Task instructions = Repeat exactly the lines that run from the one containing "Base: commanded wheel" to the end of the data, and leave out all others.

Dataset section =

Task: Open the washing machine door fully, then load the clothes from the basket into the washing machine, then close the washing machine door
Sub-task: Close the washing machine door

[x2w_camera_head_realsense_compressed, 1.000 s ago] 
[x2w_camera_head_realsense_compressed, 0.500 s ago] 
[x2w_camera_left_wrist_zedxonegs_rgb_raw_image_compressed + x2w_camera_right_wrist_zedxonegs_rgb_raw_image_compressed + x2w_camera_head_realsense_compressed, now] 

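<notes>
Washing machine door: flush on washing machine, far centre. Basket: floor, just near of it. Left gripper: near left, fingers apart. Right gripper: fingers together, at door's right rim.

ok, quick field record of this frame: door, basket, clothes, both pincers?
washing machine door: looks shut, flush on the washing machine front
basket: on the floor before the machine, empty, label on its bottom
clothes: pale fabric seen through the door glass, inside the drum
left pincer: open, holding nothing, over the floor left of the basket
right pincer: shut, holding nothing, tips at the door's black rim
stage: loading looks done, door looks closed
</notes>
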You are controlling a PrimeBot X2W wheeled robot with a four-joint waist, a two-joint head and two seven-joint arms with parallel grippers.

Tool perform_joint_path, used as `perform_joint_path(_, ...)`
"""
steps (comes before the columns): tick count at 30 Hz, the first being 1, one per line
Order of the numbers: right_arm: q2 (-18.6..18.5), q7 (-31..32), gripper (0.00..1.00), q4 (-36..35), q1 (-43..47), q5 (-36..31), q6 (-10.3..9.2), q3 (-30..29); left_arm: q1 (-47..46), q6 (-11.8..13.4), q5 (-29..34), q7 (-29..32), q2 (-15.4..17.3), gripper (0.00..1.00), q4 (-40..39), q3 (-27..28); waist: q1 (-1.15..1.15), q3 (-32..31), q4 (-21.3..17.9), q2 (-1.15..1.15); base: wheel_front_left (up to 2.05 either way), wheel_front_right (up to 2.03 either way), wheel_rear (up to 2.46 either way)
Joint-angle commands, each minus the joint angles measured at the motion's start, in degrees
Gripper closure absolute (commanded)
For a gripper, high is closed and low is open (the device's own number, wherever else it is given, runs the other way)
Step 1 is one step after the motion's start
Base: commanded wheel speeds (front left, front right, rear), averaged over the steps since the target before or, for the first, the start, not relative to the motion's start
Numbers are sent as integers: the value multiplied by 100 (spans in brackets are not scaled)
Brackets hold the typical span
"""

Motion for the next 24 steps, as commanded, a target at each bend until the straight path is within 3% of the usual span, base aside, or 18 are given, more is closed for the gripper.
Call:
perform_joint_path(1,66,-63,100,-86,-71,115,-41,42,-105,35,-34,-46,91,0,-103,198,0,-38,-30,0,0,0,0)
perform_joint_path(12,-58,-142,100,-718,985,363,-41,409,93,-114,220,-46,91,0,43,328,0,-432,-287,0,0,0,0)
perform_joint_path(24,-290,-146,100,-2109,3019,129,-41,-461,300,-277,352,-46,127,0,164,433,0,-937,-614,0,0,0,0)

Written response =
Base: commanded wheel speeds (front left, front right, rear), averaged over the steps since the target before or, for the first, the start, not relative to the motion's start
Numbers are sent as integers: the value multiplied by 100 (spans in brackets are not scaled)
Brackets hold the typical span
"""

Motion for the next 24 steps, as commanded, a target at each bend until the straight path is within 3% of the usual span, base aside, or 18 are given, more is closed for the gripper.
Call:
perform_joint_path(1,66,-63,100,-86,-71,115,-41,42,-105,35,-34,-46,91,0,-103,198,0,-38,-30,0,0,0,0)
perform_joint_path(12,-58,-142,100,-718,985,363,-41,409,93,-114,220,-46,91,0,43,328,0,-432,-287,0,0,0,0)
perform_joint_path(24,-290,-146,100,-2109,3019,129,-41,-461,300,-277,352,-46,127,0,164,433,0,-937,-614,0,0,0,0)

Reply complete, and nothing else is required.